**What you have to do**
Every line of the data below is to be given again as it appears, with the images removed.

═════ Given material

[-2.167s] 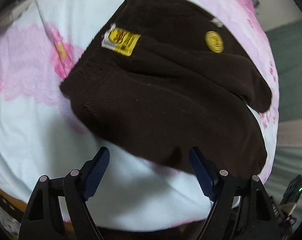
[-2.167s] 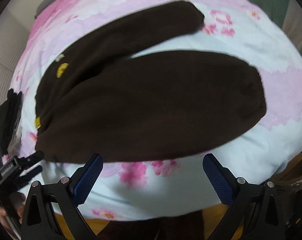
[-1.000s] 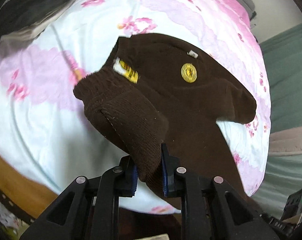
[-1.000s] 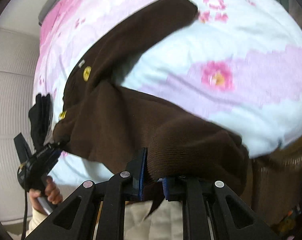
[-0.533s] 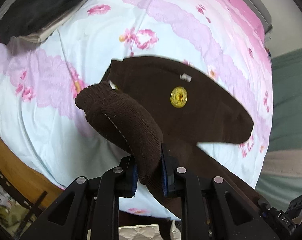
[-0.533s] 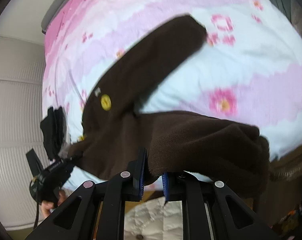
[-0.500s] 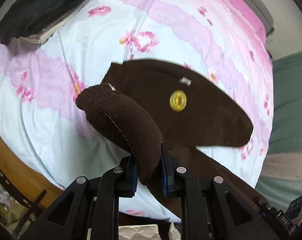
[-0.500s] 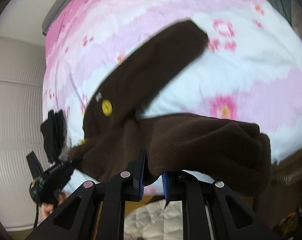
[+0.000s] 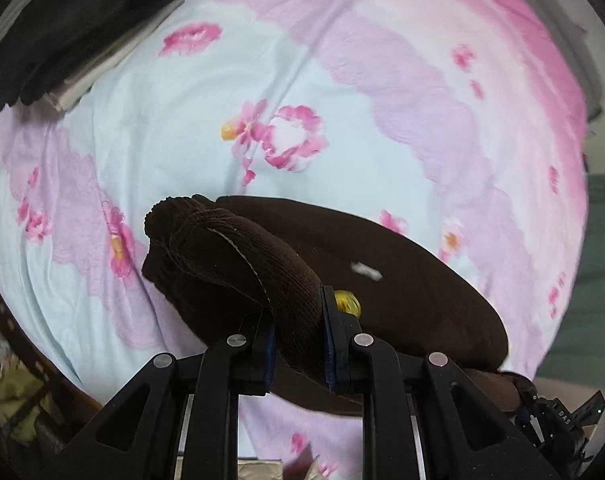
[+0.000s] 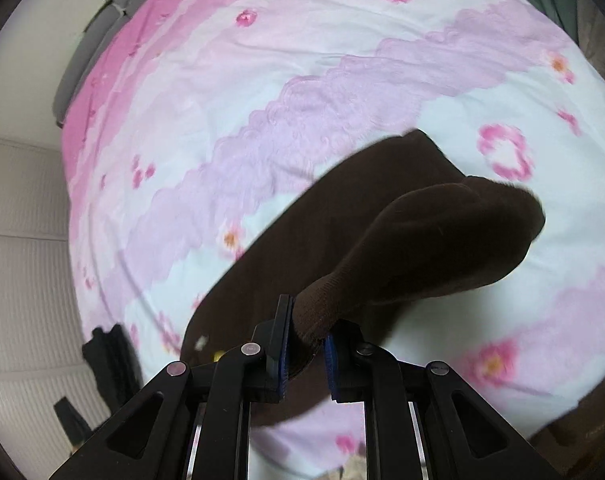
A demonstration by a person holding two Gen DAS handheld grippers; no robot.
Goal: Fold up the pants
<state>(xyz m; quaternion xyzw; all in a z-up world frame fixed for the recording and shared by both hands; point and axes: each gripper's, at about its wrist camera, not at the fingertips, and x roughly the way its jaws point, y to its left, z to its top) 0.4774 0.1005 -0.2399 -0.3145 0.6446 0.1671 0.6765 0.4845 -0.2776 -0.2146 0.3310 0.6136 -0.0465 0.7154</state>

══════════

**Output below**
[-2.167s] 
[-2.167s] 
[-1.000s] 
[-1.000s] 
[-0.533s] 
[-0.533s] 
[-0.500s] 
[-0.500s] 
[+0.000s] 
[+0.000s] 
A demonstration by a person holding two Gen DAS handheld grippers; no robot.
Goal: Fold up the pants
<state>(xyz m; quaternion xyzw; all in a z-up world frame fixed for the recording and shared by both hands; point and axes: each gripper's, at about its wrist camera, not at the fingertips, and x roughly the way its jaws point, y to its left, z to its top) 0.4774 0.1005 -0.2399 -0.3145 0.6446 0.1671 0.6765 0.4845 -0.2776 -0.2146 0.3310 0.6136 -0.0465 0.7154</state>

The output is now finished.